● Required work:
Every line below between the one holding "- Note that" and the one holding "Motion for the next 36", inclusive, should be copied exactly, and no other line.

--*--

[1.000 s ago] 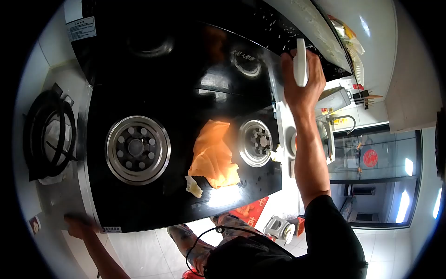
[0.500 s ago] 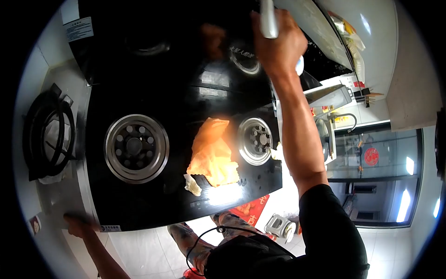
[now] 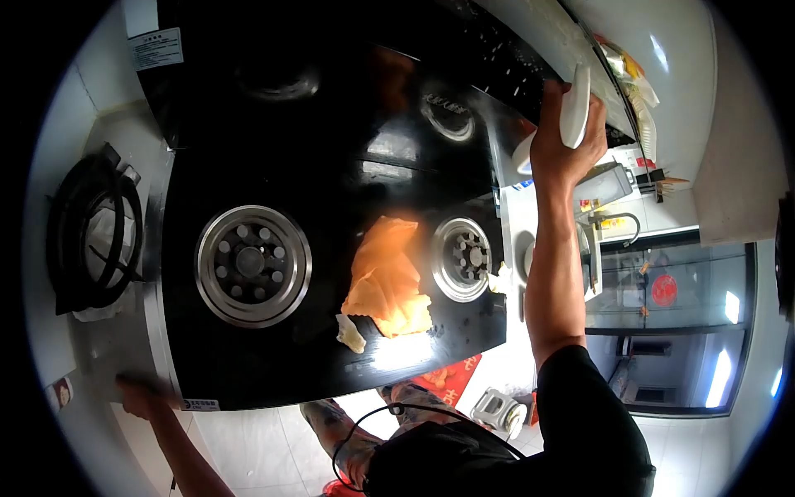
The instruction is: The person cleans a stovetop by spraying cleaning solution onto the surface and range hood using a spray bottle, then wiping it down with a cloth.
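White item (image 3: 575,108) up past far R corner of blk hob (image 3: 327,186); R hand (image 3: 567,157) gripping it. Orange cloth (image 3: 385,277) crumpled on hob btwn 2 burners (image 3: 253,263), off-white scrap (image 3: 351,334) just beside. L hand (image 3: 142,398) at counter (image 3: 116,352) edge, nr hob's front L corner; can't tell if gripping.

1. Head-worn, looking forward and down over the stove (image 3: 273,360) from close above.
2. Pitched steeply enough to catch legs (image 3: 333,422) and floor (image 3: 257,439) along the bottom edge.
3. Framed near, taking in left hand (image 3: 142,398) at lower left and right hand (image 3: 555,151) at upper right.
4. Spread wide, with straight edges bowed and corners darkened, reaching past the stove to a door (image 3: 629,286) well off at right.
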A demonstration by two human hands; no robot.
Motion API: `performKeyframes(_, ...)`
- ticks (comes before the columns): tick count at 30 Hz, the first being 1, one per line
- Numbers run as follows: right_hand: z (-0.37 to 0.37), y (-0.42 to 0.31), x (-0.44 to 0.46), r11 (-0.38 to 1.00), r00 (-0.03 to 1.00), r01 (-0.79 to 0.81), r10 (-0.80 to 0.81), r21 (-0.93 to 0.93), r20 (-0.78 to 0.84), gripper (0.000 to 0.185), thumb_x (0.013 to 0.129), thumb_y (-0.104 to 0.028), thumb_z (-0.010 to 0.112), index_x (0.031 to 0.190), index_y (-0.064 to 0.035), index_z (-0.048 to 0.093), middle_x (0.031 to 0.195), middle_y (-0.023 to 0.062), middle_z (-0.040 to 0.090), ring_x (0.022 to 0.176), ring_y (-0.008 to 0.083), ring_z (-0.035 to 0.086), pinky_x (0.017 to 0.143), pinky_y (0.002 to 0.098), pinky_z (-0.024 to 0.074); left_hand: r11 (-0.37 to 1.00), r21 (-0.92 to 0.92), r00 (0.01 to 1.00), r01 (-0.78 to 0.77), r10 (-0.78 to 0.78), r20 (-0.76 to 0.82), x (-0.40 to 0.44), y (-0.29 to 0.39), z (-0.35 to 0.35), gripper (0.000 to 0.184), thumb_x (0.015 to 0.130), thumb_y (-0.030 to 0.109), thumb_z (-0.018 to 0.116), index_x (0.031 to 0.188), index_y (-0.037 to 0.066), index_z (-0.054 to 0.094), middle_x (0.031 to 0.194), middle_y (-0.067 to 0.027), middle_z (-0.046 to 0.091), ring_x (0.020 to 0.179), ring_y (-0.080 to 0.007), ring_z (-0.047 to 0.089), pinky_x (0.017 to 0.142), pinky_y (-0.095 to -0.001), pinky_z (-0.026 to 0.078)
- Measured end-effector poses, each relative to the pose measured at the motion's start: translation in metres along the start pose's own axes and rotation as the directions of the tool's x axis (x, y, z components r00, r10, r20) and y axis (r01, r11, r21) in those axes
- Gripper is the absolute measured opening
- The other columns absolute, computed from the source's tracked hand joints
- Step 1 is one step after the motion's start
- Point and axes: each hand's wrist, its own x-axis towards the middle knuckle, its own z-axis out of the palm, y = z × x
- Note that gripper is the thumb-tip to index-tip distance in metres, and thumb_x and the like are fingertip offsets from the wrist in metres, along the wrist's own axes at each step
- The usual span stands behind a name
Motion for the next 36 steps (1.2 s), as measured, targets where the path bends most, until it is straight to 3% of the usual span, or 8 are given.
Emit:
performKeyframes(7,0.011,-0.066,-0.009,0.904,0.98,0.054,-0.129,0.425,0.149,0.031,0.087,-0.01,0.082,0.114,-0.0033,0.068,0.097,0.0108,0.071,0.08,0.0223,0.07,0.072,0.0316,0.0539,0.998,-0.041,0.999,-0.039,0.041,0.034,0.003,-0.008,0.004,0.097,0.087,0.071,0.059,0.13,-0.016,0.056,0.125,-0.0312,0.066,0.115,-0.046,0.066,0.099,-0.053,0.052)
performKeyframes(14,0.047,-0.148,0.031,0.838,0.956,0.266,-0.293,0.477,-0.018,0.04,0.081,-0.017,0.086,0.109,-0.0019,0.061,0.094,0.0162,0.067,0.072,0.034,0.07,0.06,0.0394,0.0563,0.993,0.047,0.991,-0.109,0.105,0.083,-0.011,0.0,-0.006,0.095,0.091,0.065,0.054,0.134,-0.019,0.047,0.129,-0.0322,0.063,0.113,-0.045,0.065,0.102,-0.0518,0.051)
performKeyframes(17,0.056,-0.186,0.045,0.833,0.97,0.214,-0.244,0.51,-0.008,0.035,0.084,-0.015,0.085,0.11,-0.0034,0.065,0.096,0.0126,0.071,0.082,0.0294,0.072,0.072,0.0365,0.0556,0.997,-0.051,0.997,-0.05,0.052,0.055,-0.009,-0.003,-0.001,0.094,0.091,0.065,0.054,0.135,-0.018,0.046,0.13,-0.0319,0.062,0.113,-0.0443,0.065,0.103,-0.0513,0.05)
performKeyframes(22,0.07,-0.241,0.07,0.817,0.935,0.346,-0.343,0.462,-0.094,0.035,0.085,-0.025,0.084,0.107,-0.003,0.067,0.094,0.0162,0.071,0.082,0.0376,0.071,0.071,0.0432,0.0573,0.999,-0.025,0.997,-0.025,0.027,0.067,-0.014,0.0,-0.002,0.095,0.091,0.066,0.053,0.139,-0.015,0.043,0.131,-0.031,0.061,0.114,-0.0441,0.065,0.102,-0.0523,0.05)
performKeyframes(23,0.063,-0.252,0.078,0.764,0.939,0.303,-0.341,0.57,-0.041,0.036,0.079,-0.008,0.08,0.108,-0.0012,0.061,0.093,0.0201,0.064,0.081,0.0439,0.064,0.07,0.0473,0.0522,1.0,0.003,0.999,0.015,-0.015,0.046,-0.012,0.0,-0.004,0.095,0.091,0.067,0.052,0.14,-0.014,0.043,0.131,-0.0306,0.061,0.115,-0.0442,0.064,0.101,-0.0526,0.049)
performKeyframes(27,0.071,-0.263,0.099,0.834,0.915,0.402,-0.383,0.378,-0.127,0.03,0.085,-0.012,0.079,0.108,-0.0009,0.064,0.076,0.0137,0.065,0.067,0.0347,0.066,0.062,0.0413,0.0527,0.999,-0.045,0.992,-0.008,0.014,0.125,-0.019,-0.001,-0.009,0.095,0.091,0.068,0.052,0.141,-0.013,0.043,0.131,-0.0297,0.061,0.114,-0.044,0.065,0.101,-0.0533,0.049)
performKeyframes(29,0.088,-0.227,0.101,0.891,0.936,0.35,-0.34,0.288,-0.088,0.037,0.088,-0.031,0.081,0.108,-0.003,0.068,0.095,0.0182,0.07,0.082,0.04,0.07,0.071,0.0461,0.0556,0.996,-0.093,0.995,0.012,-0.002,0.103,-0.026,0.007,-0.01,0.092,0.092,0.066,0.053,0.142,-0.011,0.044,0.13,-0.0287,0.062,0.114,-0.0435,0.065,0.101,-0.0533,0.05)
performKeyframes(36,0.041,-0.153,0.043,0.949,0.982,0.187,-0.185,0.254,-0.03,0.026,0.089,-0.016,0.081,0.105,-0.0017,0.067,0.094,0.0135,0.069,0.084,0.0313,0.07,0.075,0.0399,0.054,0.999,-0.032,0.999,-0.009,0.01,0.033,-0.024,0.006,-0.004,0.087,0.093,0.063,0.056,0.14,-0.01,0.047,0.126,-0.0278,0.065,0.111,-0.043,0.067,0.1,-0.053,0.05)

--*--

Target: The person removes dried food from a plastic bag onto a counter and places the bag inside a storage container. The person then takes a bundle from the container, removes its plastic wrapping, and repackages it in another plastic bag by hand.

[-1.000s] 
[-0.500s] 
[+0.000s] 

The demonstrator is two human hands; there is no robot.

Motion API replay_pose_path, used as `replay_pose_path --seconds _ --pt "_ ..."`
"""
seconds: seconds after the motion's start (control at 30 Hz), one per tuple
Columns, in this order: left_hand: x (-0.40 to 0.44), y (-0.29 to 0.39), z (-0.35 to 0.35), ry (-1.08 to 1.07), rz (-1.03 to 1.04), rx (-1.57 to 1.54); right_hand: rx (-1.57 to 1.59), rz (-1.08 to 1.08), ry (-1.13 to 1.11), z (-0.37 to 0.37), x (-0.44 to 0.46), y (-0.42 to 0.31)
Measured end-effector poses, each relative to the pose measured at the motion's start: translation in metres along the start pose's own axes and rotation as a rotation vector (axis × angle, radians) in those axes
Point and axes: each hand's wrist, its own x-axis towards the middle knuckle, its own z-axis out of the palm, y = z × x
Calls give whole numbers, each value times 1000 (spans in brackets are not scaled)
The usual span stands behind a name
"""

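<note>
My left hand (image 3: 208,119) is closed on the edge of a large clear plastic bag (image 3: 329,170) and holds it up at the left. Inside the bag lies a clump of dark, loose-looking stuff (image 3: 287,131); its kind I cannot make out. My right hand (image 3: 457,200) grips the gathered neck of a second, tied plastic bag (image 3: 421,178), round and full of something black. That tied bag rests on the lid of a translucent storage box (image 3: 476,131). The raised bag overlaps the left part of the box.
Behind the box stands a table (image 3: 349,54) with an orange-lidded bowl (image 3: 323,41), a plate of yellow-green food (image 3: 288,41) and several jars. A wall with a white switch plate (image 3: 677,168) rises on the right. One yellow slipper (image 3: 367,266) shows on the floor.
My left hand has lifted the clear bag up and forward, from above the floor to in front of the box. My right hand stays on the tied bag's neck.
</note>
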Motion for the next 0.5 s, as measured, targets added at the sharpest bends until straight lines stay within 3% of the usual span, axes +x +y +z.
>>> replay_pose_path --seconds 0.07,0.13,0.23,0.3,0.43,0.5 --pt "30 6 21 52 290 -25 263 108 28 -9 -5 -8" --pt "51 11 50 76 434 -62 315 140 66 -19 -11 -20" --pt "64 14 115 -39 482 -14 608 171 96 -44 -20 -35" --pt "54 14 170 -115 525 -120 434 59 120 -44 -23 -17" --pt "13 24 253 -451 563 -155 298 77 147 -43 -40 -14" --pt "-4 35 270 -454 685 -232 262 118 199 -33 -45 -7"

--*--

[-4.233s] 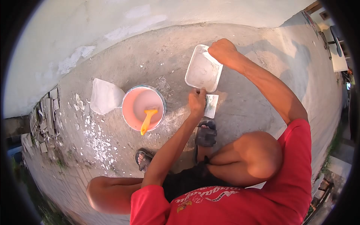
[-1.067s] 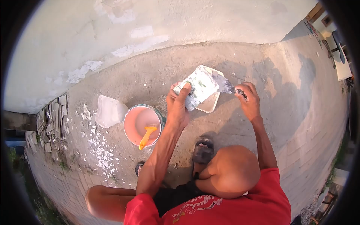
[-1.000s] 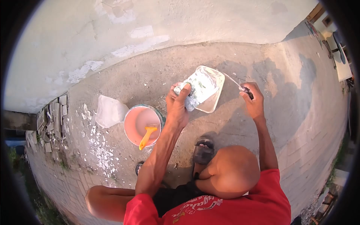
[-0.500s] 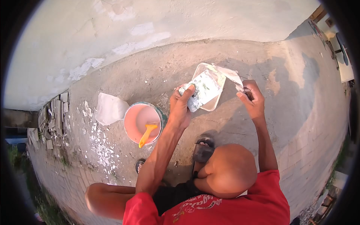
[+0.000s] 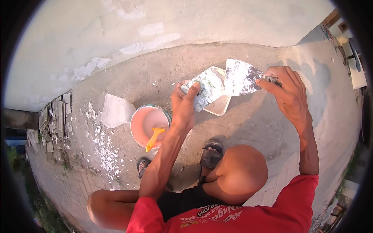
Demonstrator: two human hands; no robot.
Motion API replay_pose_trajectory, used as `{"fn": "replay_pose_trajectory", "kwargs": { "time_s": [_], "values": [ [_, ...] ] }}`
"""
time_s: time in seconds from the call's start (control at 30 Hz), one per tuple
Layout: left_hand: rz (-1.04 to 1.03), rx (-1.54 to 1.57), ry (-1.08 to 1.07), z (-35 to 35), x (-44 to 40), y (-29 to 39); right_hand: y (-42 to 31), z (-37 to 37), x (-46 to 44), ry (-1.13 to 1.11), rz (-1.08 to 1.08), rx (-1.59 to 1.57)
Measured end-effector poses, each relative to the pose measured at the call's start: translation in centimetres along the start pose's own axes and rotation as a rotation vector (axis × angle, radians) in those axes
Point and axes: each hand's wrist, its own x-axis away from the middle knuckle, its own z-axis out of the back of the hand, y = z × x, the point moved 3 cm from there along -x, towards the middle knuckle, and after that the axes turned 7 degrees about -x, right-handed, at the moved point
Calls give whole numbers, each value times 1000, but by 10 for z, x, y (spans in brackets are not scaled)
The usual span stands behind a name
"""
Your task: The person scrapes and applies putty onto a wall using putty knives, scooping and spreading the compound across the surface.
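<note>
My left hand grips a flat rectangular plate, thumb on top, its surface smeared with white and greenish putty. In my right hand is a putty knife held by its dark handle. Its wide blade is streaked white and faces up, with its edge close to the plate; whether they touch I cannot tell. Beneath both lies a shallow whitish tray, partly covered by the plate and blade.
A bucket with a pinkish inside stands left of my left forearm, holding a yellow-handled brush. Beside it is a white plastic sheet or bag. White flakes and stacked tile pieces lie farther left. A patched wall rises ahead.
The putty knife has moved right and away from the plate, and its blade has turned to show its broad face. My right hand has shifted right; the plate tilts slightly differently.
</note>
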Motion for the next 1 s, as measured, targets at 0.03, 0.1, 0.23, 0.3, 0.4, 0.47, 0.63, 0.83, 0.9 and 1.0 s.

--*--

● Your solution:
- Note that gripper is the thumb-tip to index-tip distance in metres, and thumb_x and the like are fingertip offsets from the wrist in metres, along the wrist's own axes at each step
- The usual span stands behind a name
Motion for the next 36 steps (1.2 s), as measured, targets where the path bends most, until it is straight to 3% of the usual span, or 8 are given.

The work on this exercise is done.